L’“Approach pirate attack” e le chiglie simili. Lo scoop ignorato di Capuozzo
Lo scoop realizzato da Toni Capuozzo su “Mezzi toni”, la
sua rubrica di Tgcom24, è stato accolto dal silenzio di chi si occupa,
istituzionalmente e non, della vicenda dei Marò italiani Massimiliano
Latorre e Salvatore Girone. Lo scoop riguarda l’innocenza dei due
fucilieri della marina relegati in India da oltre cinquecento giorni.
L’incidente tra la Enrica Lexie e il peschereccio St. Anthony, in cui
perdono la vita due pescatori, sarebbe avvenuto alle ore 16,25 locali e a
circa venti miglia dalle coste indiane. Nel messaggio originale, in cui
viene segnalato un “Approach pirate attack”, si parla genericamente di
una imbarcazione rilevata dal radar di bordo che si dirigeva verso il
cargo italiano fino a invertire la rotta dopo l’intervento di
dissuasione dei nostri militari con colpi sparati in acqua. Nessuno ha
mai parlato di un peschereccio e in effetti è impensabile condurre
un’azione di pirateria con un battello che non supera gli otto-dieci
nodi di velocità. Dopo tale segnalazione, per cinque ore non accade più
nulla. Il tutto si rianima, con una escalation che ha dell’incredibile,
dopo il rientro, alle 23,20, del St. Anthony nel porticciolo di
Neendakara con a bordo i corpi di due pescatori rimasti uccisi in un
conflitto a fuoco. Ad attenderlo ci sono varie emittenti televisive e,
naturalmente, la polizia. Poco dopo l’armatore e comandante del
peschereccio, Freddy Bosco, rilascia un’intervista televisiva in cui
dichiara che l’incidente è avvenuto verso le 21,30, sempre ora locale.
E così quella sera del 15 febbraio 2012 la guardia
costiera indiana si ritrova sul tavolo l’incidente subìto dalla nostra
nave alle 16,30 e la denuncia inoltrata tramite radiotelefono da un
peschereccio poco dopo le 21,30, che parla di un incidente con un
bastimento mercantile e di due pescatori morti. Ed ecco che due fatti
avvenuti in orari e luoghi diversi diventano uno solo: la Lexie viene
collegata direttamente alla morte dei due pescatori nonostante le
dichiarazioni del comandante del St. Anthony e le comunicazioni via
radiotelefono collochino l’evento intorno alle 21,30. Intanto alle
22,20, all’organizzazione marittima internazionale, giunge un messaggio
dalla nave greca Olympic Flair, che segnala di aver subìto un “Approach
pirate attack” da due imbarcazioni.

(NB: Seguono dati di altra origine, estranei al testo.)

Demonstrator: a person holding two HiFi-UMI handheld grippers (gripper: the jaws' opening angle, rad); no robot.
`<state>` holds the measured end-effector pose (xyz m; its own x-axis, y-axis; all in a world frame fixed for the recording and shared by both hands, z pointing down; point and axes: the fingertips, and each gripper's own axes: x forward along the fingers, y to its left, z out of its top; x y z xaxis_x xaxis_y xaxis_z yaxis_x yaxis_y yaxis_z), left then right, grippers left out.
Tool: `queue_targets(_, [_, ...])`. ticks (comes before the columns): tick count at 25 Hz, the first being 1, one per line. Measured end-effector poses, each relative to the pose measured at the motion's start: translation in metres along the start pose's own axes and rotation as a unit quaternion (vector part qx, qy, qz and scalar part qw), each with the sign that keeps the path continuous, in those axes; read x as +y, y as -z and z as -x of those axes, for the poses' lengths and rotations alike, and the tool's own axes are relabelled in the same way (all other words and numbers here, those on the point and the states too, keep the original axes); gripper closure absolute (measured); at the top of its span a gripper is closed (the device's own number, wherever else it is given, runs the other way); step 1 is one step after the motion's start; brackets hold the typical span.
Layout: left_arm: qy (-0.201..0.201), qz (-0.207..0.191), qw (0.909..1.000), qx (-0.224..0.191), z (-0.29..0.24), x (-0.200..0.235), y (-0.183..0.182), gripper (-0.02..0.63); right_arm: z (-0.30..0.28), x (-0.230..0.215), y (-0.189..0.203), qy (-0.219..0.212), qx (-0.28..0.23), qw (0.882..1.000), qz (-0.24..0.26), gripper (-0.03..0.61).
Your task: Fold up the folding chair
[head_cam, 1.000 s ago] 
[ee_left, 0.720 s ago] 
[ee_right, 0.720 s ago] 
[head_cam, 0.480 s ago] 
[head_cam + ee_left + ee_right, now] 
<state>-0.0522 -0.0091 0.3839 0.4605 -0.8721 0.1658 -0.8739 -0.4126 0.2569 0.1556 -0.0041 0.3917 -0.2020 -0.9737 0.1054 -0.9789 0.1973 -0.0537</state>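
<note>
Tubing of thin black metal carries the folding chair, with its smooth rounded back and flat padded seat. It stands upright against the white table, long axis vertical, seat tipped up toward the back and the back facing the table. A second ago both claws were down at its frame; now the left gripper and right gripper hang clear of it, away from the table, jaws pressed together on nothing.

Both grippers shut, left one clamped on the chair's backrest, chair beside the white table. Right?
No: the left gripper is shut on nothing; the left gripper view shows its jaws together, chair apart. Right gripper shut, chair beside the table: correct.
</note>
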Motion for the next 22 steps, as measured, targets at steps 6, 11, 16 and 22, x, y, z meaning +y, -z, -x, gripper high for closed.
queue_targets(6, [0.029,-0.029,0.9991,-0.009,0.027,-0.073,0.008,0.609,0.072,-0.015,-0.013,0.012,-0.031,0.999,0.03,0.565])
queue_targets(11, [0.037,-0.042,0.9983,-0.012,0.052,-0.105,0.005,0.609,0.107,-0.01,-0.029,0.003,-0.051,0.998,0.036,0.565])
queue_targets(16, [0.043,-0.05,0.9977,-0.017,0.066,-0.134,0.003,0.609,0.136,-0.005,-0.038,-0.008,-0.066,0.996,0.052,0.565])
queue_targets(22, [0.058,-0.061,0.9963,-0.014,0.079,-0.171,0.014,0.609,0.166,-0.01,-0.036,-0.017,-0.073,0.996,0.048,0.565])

Il messaggio lo riceve anche la
guardia costiera indiana che, ora, è in possesso di tre segnalazioni:
quello della Lexie delle 16,25, del peschereccio che denuncia la morte
di due pescatori alle 21,30, della petroliera greca per un attacco
pirata avvenuto prima delle 22,20. Gli orari indicati dalla Olympic
Flair e dal peschereccio via radiotelefono coincidono. Eppure le
autorità indiane, spasmodicamente concentrate a dare la caccia alla
Lexie, trascurano tale coincidenza e la lampante evidenza dei fatti.
Cosa hanno in comune la nave greca e quella italiana? Il colore nero e
rosso della chiglia descritto dai superstiti del St. Anthony. Un colore
che fa comodo a coloro che stanno intessendo la trappola ai danni del
cargo italiano, l’unico che si sta dirigendo nel porto di Cochi, mentre
quello greco, nero e rosso anch’esso, viene lasciato libero di
proseguire.
Il silenzio istituzionale italiano
E’ quindi probabile che sia andata come hanno raccontato Latorre e Girone: l’imbarcazione che si era avvicinata all’Enrica Lexie era troppo veloce per essere il St. Anthony. Cinque ore dopo sarà la petroliera greca a essere attaccata da due barchini. E’ sceso il buio e il St. Anthony, che si trova nella stessa zona, viene preso nel mezzo del conflitto a fuoco che ne scaturisce. Dopo un anno dal fatto si è potuto accertare la presenza a bordo dell’Olympic Flair di contractor della società greca Diaplous, dotati di armi e proiettili di calibro Nato. Davanti alle menzogne delle autorità indiane e a prove tanto palesi è incredibile che quasi mai si sia parlato della innocenza dei due Marò.